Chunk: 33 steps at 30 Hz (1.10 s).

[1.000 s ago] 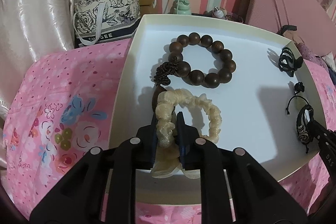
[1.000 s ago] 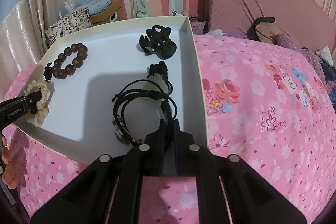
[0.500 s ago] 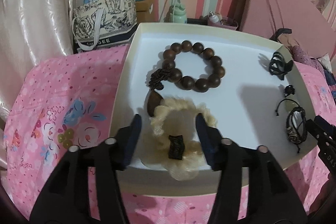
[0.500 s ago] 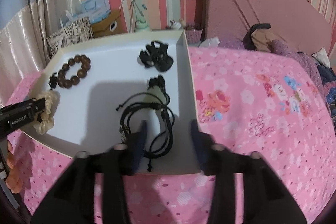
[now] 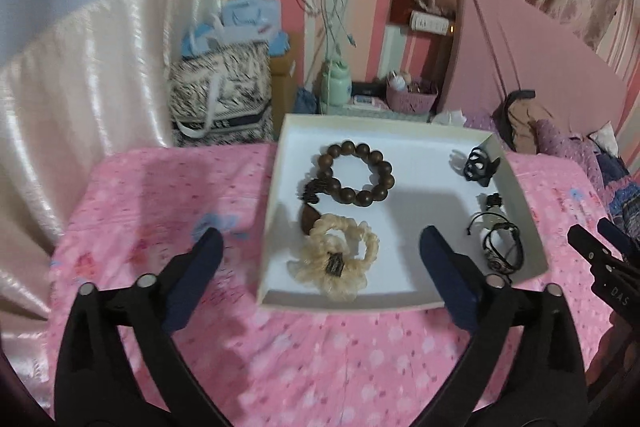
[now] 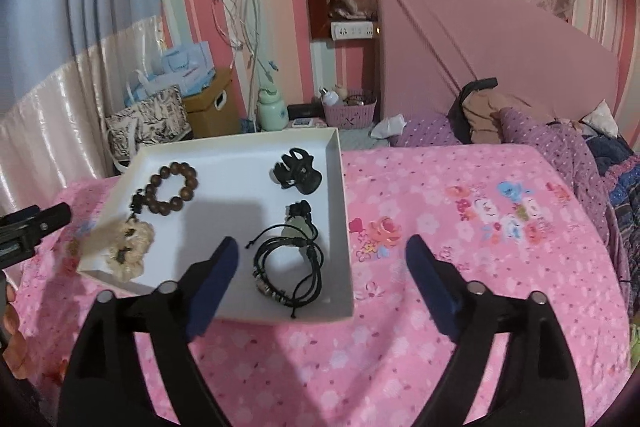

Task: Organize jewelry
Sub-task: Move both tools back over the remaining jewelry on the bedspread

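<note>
A white tray [image 5: 400, 301] [image 6: 340, 179] lies on the pink floral bedspread. In it are a brown bead bracelet [image 5: 356, 173] [image 6: 172, 189], a cream scrunchie [image 5: 340, 259] [image 6: 128, 247], a black hair claw [image 5: 478, 167] [image 6: 298, 175], a small black-and-green pendant [image 5: 494, 201] [image 6: 298, 217] and black cord bracelets [image 5: 502, 247] [image 6: 288, 267]. My left gripper [image 5: 320, 259] is open and empty, held back above the tray's near edge. My right gripper [image 6: 320, 259] is open and empty, near the tray's front right corner.
Patterned bags [image 5: 218, 95] and a box stand past the bed's far edge beside a cream curtain [image 5: 80, 87]. A green bottle [image 6: 272, 109] and pink basket [image 6: 352, 111] are behind the tray. Clothes and a pink headboard [image 6: 480, 43] lie to the right.
Both grippers opened and pulled back up from the tray. The left let go of the cream scrunchie, the right let go of the black cord bracelets; both items now lie in the tray.
</note>
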Motion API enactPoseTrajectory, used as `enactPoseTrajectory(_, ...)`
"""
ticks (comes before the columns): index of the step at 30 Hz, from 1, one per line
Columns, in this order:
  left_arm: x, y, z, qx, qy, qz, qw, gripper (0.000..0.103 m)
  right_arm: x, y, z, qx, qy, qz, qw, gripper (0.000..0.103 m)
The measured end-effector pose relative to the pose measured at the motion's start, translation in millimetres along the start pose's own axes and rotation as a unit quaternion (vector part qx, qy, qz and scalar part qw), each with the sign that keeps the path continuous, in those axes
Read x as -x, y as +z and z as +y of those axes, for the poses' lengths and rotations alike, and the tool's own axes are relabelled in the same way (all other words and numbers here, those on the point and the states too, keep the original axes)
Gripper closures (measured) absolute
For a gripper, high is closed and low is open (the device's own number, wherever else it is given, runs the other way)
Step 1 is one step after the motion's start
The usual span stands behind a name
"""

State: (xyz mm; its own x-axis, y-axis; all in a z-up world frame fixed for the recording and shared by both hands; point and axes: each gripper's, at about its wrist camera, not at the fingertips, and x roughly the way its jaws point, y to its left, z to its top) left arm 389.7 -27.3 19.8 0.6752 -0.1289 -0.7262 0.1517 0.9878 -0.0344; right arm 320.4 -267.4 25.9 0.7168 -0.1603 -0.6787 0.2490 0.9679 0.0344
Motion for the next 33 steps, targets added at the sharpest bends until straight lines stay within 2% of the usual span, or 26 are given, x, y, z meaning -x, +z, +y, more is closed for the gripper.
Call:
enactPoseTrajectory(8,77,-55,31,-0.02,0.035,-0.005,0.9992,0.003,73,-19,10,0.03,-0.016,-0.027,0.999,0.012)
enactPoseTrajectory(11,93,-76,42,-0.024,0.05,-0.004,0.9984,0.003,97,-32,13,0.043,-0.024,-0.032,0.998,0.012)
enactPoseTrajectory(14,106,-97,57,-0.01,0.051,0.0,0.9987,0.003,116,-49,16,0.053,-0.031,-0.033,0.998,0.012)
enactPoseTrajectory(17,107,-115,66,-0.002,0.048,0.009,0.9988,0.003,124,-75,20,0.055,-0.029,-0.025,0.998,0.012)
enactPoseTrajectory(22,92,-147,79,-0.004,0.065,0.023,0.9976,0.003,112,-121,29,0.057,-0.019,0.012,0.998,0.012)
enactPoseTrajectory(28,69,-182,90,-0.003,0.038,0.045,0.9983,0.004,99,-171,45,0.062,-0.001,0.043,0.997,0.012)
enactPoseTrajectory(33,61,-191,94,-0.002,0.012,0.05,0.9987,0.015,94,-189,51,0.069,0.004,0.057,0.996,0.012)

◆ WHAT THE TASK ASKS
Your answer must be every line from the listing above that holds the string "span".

◆ WRITTEN REPLY
The usual span stands behind a name
Motion for the next 33 steps, targets added at the sharpest bends until straight lines stay within 2% of the usual span, or 26 are given, x, y, z meaning -x, +z, +y, more is closed for the gripper.

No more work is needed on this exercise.